Nashvillians Billy Strange, Jim Horn and Al Delory were part of the Crew, as were Glen Campbell, Tommy Tedesco, Leon Russell, Don Randi, Larry Knechtel, Carol Kaye, Joe Osborn, Ray Pohlman, Hal Blaine, Earl Palmer, Julius Wechter, Lyle Ritz, James Burton, Mike Deasy and Plas Johnson.
"It's so nice to get back together with these people," said Burton, whose guitar style has influenced generations of players who first heard him on records by Ricky Nelson, Emmylou Harris, Elvis Presley and others.
Backstage, Burton posed for photos with Scotty Moore, the man who created the basic rock guitar style in a July 1954 Sun Records session with Presley. Moore is the only living man to have been at that seminal session: Presley, bass man Bill Black and producer Sam Phillips are all gone.
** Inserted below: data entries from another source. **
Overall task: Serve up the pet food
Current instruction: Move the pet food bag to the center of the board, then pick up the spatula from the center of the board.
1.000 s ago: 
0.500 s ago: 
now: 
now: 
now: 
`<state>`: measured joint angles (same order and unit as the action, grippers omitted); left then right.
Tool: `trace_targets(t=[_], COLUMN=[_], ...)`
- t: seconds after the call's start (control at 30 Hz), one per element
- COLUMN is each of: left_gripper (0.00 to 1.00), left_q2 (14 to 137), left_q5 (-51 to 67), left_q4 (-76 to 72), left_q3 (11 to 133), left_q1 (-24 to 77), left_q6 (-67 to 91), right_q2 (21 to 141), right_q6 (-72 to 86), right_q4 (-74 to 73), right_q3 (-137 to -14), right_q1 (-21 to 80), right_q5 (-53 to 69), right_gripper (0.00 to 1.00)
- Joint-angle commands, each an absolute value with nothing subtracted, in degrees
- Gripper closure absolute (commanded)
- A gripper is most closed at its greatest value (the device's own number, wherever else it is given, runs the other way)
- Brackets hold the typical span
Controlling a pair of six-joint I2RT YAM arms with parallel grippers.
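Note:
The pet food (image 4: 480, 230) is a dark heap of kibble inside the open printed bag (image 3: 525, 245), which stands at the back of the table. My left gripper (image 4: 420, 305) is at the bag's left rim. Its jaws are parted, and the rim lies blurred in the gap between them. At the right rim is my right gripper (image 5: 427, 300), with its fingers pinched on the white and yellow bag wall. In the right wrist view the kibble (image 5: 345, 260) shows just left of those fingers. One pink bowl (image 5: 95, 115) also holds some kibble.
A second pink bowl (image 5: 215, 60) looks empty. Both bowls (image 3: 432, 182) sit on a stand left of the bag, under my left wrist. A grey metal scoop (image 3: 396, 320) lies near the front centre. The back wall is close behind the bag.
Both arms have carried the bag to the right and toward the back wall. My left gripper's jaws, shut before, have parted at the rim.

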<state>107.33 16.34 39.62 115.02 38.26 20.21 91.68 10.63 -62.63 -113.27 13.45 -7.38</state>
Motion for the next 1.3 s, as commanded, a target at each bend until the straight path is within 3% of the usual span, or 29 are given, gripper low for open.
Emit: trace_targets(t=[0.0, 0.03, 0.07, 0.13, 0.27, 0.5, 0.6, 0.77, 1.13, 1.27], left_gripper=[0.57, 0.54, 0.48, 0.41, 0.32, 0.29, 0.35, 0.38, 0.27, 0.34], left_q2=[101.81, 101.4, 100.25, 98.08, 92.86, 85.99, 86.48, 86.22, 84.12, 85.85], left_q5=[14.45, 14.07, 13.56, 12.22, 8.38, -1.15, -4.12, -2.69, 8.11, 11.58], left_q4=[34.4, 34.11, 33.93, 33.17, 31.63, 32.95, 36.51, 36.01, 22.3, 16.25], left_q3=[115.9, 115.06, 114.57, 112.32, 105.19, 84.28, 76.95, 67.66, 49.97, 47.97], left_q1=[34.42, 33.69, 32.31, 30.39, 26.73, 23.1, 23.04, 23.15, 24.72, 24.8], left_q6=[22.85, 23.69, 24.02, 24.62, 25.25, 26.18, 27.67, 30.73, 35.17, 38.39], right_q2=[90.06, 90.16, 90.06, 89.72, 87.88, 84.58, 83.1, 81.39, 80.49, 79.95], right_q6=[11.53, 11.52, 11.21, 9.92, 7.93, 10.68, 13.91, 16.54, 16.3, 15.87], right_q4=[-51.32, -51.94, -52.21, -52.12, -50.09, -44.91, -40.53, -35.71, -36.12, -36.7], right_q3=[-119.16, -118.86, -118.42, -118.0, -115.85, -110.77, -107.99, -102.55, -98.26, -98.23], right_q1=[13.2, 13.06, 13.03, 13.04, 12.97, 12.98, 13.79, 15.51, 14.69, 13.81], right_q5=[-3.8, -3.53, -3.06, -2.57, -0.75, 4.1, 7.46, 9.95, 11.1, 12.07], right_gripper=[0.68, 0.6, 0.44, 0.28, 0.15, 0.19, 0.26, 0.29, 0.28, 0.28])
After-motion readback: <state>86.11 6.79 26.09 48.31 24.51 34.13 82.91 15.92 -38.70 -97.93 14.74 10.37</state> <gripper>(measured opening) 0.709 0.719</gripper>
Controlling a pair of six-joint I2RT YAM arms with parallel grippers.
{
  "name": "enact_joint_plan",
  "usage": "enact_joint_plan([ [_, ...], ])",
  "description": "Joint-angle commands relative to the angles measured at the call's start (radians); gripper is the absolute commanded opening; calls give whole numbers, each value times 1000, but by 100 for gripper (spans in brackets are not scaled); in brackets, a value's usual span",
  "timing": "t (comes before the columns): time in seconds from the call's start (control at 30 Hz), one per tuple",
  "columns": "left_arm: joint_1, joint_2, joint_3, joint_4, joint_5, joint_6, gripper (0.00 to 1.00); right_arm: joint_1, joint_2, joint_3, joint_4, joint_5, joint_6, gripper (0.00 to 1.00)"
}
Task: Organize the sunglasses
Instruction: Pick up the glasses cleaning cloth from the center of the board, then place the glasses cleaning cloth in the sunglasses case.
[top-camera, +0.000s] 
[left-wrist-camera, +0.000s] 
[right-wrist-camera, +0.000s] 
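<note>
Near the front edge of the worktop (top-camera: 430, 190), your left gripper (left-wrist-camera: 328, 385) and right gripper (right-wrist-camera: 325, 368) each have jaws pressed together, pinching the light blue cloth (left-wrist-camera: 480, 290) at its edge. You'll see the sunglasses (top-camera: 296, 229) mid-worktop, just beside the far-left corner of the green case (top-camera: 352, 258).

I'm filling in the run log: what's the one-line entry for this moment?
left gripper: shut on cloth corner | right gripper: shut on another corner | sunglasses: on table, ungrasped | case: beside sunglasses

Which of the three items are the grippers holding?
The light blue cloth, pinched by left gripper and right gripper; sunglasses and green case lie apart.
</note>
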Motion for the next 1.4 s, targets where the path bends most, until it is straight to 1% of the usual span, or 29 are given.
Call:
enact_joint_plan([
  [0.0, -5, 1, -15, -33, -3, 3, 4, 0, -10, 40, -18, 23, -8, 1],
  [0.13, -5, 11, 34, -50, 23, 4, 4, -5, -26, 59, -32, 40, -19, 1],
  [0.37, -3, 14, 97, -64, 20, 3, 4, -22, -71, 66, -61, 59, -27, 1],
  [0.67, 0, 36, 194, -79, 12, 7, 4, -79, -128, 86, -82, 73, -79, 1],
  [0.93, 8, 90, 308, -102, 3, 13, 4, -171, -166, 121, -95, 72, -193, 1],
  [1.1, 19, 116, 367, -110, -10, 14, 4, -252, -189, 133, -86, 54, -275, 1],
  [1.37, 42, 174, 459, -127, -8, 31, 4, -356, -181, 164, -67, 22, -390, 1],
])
Moore went into the Hall with drummer Fontana, who joined the band in 1955 and played on more than 450 of the King's cuts.
Cash's Tennessee Two was made up of Marshall Grant on bass and Luther Perkins on guitar. Grant stood onstage Monday night and played bass while Cash's son, John Carter Cash, strummed an acoustic guitar and worked to re-create the glorious, primitive early Cash sound.
"It was a sound created out of inexperience and out of circumstance, but most of all it was a sound created out of joy," Cash said.
The Funk Brothers backed Stevie Wonder, Marvin Gaye, Diana Ross and every other important Motown artist.
Nashville's Bob Babbitt joined Brothers drummer Uriel Jones and guitarist Eddie Willis in representing the band, which also included James Jamerson, Joe Messina, Eddie "Bongo" Brown, Robert White, Richard "Pistol" Allen, Jack Ashford, Joe Hunter, Earl Van Dyke, William "Benny" Benjamin and Johnny Griffith.
Before the show, Willis surveyed the scene and said he felt a commonality with his fellow inductees. "This is like a family reunion, with family you've never even met before," he said.
Joe Chambers opened the Musicians Hall of Fame & Museum in June, ensuring that Nashville would have an unprecedented building full of memorabilia and information about those previously "unseen people."
"It's been a journey," Chambers said. "There was nothing, and now there's something. I mean, this really is something."